▶ [Description of the task]:
The listing below begins with the first line you should copy; stop after the line containing "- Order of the", and drop every picture.

▶ [Dataset content]:
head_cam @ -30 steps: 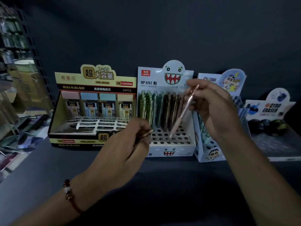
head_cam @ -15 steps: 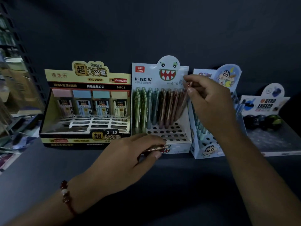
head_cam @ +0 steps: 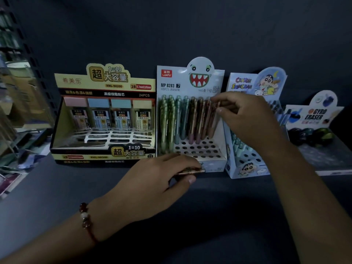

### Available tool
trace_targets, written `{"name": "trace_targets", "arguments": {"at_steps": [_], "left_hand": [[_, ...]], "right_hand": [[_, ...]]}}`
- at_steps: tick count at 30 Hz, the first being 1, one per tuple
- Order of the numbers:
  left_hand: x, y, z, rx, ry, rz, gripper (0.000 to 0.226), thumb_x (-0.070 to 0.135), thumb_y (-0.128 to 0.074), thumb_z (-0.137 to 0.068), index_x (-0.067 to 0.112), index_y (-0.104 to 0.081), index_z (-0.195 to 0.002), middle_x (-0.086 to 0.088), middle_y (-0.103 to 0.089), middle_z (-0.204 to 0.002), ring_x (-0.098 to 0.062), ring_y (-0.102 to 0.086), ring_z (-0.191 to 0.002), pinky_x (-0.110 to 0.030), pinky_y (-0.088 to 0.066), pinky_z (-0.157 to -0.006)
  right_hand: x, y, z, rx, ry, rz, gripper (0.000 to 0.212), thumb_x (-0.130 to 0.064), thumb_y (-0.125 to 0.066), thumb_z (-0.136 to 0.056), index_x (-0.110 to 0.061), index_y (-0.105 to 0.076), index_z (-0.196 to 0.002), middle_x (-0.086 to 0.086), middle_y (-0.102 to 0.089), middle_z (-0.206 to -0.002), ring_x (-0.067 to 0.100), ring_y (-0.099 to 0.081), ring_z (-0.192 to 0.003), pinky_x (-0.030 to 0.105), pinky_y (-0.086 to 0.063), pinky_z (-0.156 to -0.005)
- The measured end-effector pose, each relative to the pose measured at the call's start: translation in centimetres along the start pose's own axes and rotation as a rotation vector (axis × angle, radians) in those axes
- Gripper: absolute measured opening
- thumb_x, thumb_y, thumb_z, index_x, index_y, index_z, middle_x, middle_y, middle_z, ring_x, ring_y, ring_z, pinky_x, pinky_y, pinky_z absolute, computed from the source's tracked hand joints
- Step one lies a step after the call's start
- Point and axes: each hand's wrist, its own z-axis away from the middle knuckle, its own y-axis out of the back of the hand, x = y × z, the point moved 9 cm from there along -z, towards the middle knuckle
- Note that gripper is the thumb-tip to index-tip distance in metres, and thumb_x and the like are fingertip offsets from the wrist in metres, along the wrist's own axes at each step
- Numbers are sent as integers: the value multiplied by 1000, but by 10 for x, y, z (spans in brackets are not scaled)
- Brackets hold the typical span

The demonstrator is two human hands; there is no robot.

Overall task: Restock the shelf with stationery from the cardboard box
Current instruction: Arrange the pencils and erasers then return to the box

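A white monster-face pencil display box (head_cam: pixel 191 79) stands on the dark shelf (head_cam: pixel 219 206), with several green, teal and brown mechanical pencils upright in its back rows. My right hand (head_cam: pixel 245 119) pinches the top of a pink-brown pencil (head_cam: pixel 213 122) whose tip sits in a hole at the right end of the back row. My left hand (head_cam: pixel 160 180) rests on the shelf before the box and grips a small bunch of brown pencils (head_cam: pixel 192 171), tips pointing right. The cardboard box is out of view.
A yellow lead-refill display (head_cam: pixel 102 119) stands left of the pencil box. A cartoon pen display (head_cam: pixel 253 128) and a gyro eraser display (head_cam: pixel 316 126) stand to the right. Blurred racks and goods (head_cam: pixel 17 111) fill the left edge.
My right hand carried the pink-brown pencil from mid-air down into a hole at the right of the back row. My left hand sank onto the shelf with its bunch.
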Motion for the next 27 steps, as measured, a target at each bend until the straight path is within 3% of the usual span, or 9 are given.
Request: {"name": "trace_targets", "arguments": {"at_steps": [6, 10, 13, 17, 27], "left_hand": [[1, 0, 1, 1, -2, -2, 35, 54, -39, -97, 46, -48, -129, 23, -59, -121, 5, -55, -104, -1, -40, -78], [0, 0, 2, -3, 1, -3, 32, 52, -43, -99, 46, -50, -130, 23, -60, -121, 5, -57, -100, -9, -44, -78], [1, 1, 2, -7, -2, -2, 34, 51, -43, -97, 46, -51, -130, 23, -59, -121, 6, -56, -98, -5, -40, -76], [0, 1, 3, -10, -12, -13, 32, 49, -45, -98, 46, -51, -130, 23, -60, -118, 14, -51, -87, -2, -36, -72], [0, 2, 3, -7, -21, -14, 32, 50, -45, -98, 46, -50, -129, 22, -61, -114, 9, -55, -88, -2, -37, -72]], "right_hand": [[-2, -4, 1, 19, -8, 35, 20, -15, -61, -93, -26, -65, -109, -10, -66, -93, 7, -63, -91, 34, -55, -86], [-4, -3, 1, 65, 14, 90, 18, -15, -61, -92, -21, -67, -108, -5, -63, -90, 9, -57, -83, 33, -53, -79], [-2, -4, 0, 80, 8, 103, 17, -15, -61, -92, -21, -68, -106, -5, -62, -88, 11, -57, -81, 36, -53, -77], [-1, -4, -1, 78, -7, 88, 17, -16, -61, -93, -20, -68, -108, -6, -62, -88, 11, -58, -83, 39, -54, -80], [1, -5, -9, 143, -45, 246, 22, -17, -58, -93, -18, -66, -113, 3, -71, -100, 24, -64, -94, 44, -54, -78]]}}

▶ [Task answer]:
head_cam @ -30 steps: 
head_cam @ -15 steps: 
head_cam @ +0 steps: 

### Available tool
trace_targets, written `{"name": "trace_targets", "arguments": {"at_steps": [_], "left_hand": [[_, ...]], "right_hand": [[_, ...]]}}`
- at_steps: tick count at 30 Hz, the first being 1, one per tuple
- Order of the numbers:

The output has nothing more to it.